[TASK REQUIREMENTS]: Please give back only the lines below from the one containing "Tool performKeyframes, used" to the one containing "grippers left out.", each repeated word for word, both ends included.

[ENTRIES SHOWN]:
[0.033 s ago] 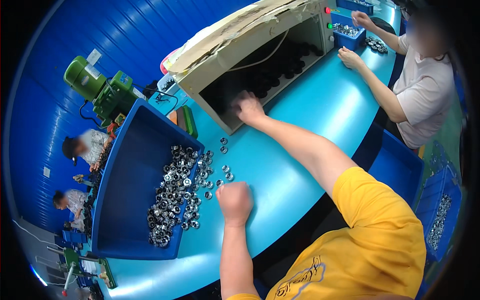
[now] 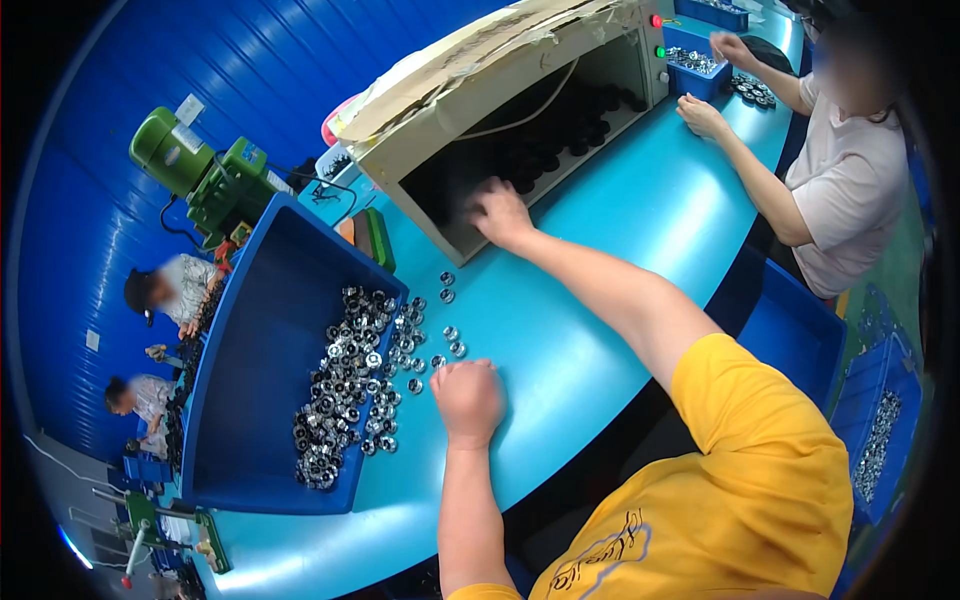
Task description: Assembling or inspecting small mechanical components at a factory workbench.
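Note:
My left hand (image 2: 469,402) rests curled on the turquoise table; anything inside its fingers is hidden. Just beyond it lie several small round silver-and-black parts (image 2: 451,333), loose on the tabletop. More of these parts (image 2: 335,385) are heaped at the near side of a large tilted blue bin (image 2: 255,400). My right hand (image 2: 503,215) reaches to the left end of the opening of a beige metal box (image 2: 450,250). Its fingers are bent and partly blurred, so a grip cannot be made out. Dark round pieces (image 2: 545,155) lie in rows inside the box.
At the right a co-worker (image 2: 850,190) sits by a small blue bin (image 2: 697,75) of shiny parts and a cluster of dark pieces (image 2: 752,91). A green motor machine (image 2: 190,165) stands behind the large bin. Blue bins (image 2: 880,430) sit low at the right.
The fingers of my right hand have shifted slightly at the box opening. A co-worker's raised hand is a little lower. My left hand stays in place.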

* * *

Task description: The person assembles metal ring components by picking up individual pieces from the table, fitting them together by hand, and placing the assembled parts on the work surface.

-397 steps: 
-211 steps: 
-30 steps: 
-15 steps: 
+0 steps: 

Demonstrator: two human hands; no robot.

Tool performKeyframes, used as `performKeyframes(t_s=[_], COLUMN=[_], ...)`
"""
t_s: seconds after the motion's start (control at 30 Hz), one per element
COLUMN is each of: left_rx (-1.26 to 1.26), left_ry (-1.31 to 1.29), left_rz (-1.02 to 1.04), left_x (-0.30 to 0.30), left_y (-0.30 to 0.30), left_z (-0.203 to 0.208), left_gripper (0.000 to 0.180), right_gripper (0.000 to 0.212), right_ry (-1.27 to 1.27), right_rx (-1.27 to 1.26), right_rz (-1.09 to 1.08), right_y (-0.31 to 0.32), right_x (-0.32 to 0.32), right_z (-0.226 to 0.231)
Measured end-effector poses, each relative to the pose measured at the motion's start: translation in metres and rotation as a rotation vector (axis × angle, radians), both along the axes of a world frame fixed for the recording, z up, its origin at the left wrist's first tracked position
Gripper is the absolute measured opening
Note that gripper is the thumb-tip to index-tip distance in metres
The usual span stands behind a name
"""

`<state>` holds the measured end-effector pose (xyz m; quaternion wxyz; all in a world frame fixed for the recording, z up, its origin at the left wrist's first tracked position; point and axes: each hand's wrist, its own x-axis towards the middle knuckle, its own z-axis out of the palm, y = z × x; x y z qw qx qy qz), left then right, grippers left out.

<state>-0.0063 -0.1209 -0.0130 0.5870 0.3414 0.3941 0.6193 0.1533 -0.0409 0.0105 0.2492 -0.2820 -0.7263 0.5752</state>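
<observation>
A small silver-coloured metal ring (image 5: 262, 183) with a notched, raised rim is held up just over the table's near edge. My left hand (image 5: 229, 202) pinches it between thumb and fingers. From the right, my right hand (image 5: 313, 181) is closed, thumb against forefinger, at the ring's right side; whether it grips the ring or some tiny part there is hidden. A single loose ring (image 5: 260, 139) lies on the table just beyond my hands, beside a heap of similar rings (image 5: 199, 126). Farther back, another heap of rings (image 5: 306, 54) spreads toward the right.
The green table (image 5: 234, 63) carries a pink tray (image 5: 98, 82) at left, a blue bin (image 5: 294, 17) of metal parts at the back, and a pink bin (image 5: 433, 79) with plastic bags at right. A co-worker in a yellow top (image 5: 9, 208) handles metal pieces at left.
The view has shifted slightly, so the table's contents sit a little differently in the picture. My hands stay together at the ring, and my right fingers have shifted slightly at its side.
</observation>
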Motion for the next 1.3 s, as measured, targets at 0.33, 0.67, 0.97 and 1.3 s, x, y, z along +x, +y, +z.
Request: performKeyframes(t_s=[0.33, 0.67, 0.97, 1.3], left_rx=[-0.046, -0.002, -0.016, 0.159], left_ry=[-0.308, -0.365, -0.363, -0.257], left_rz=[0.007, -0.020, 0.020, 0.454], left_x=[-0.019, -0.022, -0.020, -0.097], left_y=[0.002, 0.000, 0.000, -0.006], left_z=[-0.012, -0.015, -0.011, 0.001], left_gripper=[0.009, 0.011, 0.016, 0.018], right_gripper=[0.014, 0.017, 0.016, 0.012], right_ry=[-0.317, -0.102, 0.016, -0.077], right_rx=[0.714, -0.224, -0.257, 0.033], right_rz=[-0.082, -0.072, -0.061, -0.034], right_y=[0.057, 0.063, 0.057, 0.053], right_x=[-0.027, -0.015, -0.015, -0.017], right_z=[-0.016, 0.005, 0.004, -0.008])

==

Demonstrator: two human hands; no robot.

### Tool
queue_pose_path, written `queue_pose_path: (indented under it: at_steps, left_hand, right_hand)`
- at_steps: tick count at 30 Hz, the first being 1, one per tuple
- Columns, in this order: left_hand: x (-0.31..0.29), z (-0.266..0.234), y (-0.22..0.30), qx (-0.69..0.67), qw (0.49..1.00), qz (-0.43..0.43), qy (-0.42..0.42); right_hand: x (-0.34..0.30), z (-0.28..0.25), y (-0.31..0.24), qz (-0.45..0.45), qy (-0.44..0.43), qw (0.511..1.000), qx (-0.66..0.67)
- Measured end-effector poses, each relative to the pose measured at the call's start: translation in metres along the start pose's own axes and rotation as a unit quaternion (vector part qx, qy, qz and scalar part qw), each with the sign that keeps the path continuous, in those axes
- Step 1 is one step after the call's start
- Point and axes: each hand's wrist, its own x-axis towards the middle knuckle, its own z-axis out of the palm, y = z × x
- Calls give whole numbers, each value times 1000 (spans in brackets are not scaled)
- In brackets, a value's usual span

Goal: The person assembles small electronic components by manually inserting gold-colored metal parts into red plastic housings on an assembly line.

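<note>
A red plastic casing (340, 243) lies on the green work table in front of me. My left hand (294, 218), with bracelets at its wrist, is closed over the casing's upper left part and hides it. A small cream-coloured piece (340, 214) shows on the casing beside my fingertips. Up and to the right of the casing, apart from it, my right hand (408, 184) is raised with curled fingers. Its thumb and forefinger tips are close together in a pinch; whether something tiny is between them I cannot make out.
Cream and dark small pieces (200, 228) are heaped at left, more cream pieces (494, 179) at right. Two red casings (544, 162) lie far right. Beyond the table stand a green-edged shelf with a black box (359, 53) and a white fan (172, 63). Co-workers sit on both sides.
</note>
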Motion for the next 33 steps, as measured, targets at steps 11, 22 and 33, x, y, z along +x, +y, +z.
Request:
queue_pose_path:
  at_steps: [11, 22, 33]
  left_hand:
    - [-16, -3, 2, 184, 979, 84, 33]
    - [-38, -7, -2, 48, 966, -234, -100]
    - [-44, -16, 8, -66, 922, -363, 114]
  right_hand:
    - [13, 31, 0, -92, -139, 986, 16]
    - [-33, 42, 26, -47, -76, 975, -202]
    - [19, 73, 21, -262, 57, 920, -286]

[EXPECTED ANSWER]:
Tool performKeyframes, used as `performKeyframes(t_s=[_], COLUMN=[_], ...)`
"""
t_s: seconds after the motion's start (control at 30 Hz), one per element
COLUMN is each of: left_rx (-1.26 to 1.26), left_ry (-1.31 to 1.29), left_rz (-1.02 to 1.04), left_x (-0.30 to 0.30), left_y (-0.30 to 0.30), left_z (-0.203 to 0.208), left_gripper (0.000 to 0.180), right_gripper (0.000 to 0.212), right_ry (-1.27 to 1.27), right_rx (-1.27 to 1.26), right_rz (-1.09 to 1.08), right_y (-0.31 to 0.32), right_x (-0.32 to 0.32), right_z (-0.226 to 0.231)
Measured end-effector poses, each relative to the pose measured at the motion's start: translation in metres and rotation as a rotation vector (axis × angle, radians), both along the axes of a world frame fixed for the recording, z up, its origin at the left wrist's first tracked position
Gripper is the absolute measured opening
Note that gripper is the thumb-tip to index-tip distance in metres
The usual span stands behind a name
"""

`<state>` holds the measured end-effector pose (xyz m; quaternion wxyz; all in a world frame fixed for the recording, z up, its origin at the left wrist's first tracked position; point and axes: each hand's wrist, its own x-axis towards the middle knuckle, its own z-axis out of the palm, y = z × x; x y z qw qx qy qz), left then right, grippers left out.

The exercise closes with this answer.